:: Records to use

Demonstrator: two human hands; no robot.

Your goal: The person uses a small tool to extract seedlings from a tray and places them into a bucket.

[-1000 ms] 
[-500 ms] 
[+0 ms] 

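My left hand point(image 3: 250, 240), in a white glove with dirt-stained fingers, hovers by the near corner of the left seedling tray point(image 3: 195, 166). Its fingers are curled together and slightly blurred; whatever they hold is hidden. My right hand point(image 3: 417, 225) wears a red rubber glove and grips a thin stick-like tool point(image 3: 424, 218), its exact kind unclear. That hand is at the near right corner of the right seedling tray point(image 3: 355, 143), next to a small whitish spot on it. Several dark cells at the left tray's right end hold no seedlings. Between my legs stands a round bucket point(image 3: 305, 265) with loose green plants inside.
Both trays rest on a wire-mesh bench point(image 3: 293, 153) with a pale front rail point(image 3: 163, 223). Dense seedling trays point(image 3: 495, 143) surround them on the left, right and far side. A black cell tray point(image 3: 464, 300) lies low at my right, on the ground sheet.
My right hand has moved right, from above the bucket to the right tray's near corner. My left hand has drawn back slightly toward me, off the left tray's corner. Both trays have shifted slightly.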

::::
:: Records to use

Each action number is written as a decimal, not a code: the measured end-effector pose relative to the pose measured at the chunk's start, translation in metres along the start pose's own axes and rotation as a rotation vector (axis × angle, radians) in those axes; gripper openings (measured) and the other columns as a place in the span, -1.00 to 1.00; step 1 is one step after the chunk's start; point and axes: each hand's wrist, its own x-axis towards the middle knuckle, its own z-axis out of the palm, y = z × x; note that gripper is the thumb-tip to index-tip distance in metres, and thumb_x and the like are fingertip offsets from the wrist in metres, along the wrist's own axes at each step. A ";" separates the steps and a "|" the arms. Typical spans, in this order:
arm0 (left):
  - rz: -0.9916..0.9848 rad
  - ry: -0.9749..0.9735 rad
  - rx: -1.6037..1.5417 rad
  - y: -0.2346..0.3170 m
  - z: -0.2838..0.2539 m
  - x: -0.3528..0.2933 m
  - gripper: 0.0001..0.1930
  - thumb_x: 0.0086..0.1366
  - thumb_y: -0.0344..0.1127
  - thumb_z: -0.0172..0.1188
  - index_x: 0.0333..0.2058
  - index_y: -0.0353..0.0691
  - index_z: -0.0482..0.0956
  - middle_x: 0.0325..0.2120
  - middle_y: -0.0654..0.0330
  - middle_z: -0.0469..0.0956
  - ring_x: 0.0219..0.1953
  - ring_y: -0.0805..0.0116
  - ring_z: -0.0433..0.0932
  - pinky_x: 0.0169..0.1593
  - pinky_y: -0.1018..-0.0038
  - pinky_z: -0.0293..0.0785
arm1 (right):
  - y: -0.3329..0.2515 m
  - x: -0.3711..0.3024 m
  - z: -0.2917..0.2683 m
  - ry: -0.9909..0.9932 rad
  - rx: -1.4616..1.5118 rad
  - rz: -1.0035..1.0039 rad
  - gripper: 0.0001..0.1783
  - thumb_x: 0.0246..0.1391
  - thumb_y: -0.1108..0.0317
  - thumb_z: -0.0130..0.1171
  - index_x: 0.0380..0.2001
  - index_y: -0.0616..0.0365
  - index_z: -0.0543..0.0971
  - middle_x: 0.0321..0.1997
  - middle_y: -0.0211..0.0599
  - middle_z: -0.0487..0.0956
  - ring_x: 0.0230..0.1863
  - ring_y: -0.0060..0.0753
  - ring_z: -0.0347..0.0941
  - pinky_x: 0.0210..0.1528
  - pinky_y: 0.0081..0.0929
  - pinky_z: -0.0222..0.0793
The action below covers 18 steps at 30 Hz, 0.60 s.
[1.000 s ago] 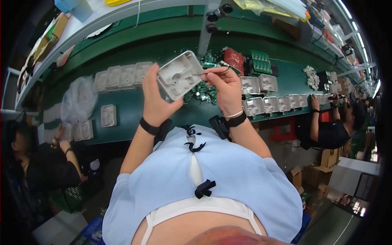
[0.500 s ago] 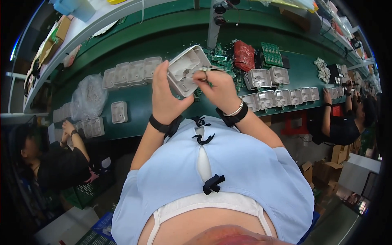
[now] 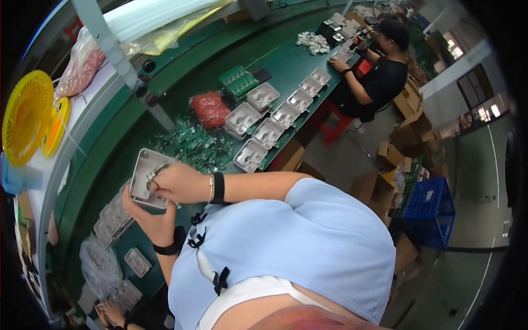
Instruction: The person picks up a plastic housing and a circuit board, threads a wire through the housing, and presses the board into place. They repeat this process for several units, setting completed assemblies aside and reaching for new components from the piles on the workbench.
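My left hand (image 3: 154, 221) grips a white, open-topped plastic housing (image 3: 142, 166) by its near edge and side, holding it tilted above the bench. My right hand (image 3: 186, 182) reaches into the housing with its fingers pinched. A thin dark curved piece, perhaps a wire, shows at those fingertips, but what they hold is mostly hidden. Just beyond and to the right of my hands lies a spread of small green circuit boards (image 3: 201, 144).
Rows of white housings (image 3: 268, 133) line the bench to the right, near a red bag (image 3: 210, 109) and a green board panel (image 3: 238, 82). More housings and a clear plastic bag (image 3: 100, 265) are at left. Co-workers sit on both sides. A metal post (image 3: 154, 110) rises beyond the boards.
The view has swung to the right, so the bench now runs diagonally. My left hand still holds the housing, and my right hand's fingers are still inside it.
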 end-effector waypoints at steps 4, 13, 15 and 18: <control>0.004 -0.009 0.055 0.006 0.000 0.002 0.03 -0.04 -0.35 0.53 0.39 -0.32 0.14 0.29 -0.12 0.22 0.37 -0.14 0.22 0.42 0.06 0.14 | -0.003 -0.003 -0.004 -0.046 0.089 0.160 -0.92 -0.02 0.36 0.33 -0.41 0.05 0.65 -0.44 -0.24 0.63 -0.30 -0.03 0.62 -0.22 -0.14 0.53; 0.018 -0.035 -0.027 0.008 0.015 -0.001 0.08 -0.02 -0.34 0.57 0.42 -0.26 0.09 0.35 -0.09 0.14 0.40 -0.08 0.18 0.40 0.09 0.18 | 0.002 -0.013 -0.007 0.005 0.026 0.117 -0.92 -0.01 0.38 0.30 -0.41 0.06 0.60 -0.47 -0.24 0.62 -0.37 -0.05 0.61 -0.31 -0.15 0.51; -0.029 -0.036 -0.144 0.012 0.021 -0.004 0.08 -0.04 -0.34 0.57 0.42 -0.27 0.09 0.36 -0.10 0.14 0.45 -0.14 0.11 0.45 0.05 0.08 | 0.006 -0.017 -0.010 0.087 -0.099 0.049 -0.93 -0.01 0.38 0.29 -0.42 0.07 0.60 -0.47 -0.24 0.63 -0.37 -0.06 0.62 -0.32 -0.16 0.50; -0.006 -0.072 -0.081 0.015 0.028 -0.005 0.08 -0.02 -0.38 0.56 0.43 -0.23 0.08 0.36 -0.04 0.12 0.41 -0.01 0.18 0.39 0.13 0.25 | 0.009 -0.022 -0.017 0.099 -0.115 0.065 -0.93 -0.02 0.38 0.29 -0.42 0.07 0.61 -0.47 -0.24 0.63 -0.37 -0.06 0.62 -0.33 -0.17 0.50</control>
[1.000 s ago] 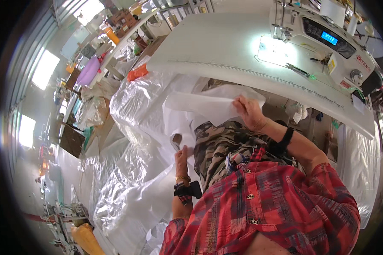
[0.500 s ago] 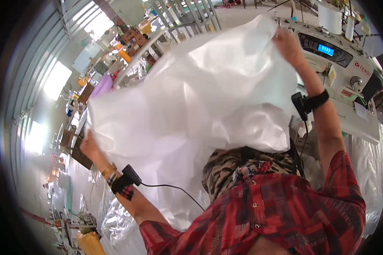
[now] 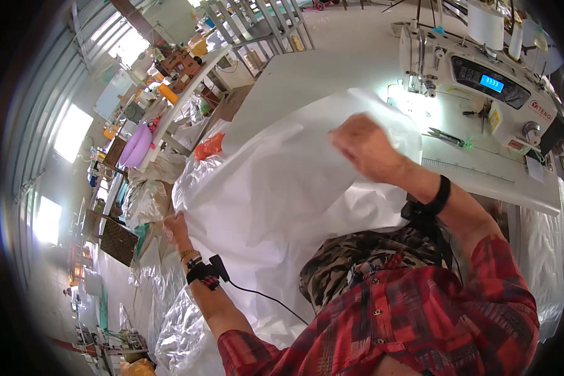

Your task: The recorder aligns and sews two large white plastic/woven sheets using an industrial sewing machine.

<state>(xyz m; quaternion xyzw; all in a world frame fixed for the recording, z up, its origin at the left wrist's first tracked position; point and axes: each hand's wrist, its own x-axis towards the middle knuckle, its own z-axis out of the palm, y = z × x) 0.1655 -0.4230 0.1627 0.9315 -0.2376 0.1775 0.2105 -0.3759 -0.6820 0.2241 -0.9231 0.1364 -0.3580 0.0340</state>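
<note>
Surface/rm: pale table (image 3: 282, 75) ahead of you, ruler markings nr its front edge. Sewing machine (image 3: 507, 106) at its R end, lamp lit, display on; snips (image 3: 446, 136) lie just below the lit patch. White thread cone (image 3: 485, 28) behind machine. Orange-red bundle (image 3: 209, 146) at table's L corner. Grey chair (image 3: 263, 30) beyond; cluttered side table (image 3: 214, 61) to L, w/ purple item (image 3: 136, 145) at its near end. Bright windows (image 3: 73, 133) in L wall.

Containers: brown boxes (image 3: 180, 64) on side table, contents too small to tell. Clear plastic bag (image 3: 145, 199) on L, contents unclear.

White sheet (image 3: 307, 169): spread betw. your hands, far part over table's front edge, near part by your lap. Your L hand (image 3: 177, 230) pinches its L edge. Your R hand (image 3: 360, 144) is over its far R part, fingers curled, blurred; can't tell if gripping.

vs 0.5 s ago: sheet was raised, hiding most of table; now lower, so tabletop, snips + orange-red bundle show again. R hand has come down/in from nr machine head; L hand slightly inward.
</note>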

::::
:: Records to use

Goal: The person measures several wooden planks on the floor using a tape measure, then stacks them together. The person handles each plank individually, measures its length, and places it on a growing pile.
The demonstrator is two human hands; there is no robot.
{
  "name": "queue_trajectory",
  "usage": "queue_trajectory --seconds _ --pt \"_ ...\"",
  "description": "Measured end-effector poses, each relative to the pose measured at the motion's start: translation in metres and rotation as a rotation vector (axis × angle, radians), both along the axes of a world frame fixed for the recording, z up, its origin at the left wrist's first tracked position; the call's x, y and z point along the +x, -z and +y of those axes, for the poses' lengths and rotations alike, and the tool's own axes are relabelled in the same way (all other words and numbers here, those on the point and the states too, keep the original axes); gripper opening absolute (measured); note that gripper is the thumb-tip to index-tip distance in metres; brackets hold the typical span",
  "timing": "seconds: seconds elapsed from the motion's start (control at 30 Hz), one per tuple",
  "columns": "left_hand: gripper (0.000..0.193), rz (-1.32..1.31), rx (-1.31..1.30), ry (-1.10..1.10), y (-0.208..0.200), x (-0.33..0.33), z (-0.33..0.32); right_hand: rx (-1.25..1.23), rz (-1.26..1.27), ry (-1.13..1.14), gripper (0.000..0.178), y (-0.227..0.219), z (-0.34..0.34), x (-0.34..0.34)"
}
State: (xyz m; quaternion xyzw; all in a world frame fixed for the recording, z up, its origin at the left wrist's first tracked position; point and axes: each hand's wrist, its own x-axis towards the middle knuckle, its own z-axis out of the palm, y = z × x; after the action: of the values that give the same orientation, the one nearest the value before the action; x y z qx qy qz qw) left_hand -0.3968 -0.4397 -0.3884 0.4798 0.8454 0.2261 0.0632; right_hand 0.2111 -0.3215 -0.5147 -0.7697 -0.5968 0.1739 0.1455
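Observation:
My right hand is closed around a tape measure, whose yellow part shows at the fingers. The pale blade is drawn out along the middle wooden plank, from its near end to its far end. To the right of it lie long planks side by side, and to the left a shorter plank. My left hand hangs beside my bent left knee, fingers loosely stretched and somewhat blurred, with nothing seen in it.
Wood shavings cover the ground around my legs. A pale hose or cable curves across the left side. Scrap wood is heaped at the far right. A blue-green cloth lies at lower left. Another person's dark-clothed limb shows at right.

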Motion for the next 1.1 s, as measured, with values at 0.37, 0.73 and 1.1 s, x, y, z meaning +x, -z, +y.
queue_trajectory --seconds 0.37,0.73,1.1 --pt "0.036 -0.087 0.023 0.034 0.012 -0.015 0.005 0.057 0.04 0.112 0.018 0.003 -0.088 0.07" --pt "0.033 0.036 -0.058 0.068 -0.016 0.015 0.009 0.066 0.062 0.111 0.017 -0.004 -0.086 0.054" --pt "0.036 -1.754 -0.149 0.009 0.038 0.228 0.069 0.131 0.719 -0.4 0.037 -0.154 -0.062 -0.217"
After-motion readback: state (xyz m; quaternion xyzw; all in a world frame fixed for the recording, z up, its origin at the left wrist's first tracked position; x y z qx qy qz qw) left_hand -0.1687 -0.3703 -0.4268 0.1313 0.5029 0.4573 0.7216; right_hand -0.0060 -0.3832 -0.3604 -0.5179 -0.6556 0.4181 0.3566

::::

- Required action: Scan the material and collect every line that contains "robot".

- Solution to the problem:
Demonstrator: two human hands; no robot.
The demonstrator is two human hands; there is no robot.

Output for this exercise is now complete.